Background Community-acquired pneumonia frequently constitutes a nonsevere infection
manageable at home. However, for these low-risk episodes, the epidemiological
features have not been carefully analyzed.
Objectives To determine the cause of nonsevere community-acquired pneumonia and
to investigate if a correlation exists between cause and severity or comorbidity.
Methods During a 3-year period, all patients with nonsevere community-acquired
pneumonia, according to the Pneumonia Patient Outcome Research Team prognostic
classification (patients in groups 1-3), were included in the study. Causes
were investigated through the following procedures: cultures of blood, sputum,
and pleural fluid; serologic tests; and polymerase chain reaction methods
to detect Streptococcus pneumoniae DNA in whole blood
or Mycoplasma pneumoniae and Chlamydia
pneumoniae DNA in throat swab specimens.
Results Of 317 initially included patients, 247 were eligible for the study.
A microbial diagnosis was obtained in 162 patients (66%), and the main pathogens
detected were S pneumoniae (69 patients [28%]), M pneumoniae (40 patients [16%]), and C pneumoniae (28 patients [11%]).
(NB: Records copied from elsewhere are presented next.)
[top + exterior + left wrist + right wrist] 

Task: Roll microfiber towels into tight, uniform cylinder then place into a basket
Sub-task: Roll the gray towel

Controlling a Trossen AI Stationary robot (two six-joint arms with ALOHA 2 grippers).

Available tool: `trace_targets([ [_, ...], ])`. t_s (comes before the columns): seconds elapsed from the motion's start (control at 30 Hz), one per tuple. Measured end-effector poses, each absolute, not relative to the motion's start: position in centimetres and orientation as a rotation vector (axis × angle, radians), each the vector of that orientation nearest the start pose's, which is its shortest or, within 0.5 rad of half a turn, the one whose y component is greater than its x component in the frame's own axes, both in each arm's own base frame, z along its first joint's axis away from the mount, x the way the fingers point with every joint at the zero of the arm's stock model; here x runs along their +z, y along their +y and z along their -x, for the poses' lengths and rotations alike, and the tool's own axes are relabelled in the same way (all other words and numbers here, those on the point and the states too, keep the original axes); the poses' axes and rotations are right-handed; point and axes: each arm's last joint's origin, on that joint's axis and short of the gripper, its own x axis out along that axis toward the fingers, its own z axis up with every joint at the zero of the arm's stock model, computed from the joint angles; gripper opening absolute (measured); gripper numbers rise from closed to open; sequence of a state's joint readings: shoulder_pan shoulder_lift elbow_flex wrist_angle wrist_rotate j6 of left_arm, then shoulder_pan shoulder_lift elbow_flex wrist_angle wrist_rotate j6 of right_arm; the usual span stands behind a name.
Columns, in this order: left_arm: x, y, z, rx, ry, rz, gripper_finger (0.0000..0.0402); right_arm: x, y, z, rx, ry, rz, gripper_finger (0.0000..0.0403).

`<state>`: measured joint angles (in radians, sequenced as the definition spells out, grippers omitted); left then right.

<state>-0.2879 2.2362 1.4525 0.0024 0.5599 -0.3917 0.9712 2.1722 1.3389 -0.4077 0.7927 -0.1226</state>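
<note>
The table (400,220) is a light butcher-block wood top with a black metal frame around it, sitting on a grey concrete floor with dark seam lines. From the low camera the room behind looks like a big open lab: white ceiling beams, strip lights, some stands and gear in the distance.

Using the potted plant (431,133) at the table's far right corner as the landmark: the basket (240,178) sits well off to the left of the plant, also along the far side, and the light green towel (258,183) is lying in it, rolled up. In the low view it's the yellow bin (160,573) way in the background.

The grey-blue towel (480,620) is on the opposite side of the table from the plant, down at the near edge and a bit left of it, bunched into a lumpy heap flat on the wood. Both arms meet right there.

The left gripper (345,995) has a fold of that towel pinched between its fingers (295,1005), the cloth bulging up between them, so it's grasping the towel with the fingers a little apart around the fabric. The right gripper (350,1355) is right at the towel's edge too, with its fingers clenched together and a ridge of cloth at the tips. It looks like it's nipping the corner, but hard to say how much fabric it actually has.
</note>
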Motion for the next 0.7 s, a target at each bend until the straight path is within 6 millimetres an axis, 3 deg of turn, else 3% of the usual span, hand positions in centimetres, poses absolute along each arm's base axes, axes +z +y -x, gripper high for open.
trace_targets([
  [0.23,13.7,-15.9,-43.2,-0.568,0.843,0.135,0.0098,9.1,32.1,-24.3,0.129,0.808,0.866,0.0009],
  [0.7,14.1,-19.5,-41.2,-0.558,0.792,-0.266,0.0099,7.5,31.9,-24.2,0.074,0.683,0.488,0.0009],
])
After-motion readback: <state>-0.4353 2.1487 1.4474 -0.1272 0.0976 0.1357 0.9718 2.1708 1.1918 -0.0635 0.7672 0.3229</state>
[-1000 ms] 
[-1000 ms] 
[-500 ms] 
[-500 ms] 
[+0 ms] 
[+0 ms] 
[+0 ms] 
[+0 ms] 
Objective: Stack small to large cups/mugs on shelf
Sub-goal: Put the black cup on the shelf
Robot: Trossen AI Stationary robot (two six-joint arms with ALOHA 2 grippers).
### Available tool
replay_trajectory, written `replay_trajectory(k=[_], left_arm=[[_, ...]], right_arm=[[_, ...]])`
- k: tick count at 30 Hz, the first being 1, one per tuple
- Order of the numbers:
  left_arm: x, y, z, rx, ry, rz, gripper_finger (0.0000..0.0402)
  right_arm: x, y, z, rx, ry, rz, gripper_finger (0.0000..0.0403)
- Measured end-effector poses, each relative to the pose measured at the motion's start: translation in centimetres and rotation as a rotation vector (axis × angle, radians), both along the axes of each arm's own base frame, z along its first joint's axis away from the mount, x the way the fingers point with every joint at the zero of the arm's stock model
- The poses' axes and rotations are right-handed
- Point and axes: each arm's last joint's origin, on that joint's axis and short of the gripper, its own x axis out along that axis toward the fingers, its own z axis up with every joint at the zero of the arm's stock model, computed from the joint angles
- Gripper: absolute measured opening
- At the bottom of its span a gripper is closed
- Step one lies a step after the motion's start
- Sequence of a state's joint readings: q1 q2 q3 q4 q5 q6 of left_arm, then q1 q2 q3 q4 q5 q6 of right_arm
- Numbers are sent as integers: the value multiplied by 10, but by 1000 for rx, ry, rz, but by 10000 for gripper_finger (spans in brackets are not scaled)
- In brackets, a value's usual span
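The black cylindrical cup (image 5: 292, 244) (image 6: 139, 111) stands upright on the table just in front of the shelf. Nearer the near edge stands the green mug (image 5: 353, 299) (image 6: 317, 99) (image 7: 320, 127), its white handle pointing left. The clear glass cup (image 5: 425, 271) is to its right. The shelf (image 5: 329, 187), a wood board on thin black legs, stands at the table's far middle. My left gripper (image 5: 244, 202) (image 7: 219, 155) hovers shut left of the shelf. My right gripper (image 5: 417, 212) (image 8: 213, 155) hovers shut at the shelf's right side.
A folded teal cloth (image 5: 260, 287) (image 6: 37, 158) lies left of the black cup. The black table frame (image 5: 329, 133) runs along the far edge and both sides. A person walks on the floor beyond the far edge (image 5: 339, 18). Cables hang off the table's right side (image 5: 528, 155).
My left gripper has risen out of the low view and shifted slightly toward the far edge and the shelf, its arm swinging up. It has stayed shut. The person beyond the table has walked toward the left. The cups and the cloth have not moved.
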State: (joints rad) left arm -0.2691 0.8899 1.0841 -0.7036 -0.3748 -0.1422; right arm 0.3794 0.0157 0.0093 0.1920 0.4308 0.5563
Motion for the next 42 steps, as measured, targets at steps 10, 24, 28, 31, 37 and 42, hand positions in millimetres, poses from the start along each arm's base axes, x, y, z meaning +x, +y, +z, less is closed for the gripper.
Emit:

For the 58 patients in prognostic
group 1, M pneumoniae was the most prevalent cause,
and atypical microorganisms constituted 40 (69%) of the isolated agents. In
contrast, for patients in prognostic groups 2 and 3, S pneumoniae was the leading agent, and a significant reduction of M pneumoniae cases and a greater presence of other more uncommon pathogens
were observed. The existence of comorbid conditions was not a determining
factor for particular causes.
Conclusions Among low-risk patients with community-acquired pneumonia, there was
a certain correlation between severity and cause. In contrast, the existence
of a comorbidity did not have a predictive causative value.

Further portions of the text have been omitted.